* **About this task**
Scan the material below, then work out how many of its lines contain the word "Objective"; reply with that number only.

* **Data to examine**
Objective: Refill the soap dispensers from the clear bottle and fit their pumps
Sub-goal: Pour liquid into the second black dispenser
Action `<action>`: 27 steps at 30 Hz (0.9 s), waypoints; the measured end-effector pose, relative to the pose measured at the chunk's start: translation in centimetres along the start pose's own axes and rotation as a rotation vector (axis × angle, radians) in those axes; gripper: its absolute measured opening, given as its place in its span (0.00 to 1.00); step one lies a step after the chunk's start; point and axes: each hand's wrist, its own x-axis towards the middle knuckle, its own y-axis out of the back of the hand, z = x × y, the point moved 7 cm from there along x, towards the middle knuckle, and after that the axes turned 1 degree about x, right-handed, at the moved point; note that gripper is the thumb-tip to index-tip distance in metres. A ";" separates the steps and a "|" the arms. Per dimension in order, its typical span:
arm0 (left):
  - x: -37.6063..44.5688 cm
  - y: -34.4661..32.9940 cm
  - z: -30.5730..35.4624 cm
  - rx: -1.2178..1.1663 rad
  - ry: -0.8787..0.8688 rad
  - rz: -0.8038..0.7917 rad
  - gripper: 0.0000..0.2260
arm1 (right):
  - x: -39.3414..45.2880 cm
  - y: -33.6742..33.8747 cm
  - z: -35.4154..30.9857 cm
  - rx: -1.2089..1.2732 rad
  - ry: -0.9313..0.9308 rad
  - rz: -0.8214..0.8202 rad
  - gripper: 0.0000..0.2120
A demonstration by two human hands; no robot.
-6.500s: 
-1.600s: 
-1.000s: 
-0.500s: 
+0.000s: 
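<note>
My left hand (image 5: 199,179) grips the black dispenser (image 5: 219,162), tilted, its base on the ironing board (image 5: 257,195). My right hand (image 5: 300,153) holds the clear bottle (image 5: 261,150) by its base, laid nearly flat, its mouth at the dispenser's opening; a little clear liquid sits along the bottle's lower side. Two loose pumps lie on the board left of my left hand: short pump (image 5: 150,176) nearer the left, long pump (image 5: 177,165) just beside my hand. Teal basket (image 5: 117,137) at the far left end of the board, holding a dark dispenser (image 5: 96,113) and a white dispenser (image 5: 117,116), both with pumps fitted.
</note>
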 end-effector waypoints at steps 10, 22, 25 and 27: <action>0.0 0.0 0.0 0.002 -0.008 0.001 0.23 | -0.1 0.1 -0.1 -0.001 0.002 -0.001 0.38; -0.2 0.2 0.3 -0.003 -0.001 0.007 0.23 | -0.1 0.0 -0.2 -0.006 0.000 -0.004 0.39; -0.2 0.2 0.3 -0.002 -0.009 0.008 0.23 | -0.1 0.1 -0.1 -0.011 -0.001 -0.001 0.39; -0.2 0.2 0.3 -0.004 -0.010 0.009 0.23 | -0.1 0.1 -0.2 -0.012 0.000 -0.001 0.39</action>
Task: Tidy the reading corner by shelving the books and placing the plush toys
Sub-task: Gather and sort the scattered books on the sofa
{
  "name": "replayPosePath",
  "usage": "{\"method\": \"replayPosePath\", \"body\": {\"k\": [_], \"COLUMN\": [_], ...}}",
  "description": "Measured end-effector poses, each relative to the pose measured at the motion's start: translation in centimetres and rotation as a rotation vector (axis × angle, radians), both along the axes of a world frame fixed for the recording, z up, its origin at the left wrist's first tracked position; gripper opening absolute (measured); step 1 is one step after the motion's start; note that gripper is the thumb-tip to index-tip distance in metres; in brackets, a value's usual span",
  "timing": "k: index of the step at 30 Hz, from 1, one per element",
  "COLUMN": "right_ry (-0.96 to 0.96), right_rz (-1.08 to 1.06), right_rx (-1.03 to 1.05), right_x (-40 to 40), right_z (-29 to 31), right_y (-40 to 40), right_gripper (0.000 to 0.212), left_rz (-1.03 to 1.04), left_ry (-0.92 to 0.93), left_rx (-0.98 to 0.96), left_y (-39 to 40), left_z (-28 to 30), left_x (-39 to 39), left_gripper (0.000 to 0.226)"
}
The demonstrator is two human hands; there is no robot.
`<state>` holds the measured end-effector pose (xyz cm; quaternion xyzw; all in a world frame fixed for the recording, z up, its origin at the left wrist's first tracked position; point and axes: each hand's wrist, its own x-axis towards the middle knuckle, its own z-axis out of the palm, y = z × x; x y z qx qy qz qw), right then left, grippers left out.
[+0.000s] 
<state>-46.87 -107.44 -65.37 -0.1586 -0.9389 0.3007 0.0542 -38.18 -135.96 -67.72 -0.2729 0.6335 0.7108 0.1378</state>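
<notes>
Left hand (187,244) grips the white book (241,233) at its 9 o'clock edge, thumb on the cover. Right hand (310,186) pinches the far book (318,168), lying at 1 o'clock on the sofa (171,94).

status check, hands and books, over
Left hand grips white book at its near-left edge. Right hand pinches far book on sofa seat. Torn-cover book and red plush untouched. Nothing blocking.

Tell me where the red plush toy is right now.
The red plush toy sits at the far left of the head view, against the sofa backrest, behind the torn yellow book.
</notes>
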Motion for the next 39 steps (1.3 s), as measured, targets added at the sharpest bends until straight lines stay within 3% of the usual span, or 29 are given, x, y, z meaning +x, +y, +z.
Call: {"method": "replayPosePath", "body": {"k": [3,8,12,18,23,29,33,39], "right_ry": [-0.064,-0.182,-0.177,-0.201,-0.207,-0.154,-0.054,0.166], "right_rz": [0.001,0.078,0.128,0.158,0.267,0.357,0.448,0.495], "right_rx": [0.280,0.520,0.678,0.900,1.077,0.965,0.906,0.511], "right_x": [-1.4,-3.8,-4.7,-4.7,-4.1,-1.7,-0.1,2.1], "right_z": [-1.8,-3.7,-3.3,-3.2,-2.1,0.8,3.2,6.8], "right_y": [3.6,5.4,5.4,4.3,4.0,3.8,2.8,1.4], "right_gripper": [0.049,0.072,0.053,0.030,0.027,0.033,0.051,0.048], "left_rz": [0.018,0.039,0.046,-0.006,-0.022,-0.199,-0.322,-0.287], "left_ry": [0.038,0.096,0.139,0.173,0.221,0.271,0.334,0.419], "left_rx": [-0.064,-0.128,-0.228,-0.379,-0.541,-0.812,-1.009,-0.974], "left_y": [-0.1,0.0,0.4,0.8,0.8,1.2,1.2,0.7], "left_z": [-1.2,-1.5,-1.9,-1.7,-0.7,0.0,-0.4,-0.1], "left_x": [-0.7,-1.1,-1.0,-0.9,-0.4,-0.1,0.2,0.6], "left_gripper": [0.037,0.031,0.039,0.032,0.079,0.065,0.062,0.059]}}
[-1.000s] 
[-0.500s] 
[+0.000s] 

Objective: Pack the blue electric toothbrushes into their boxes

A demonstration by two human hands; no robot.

* **Task response**
2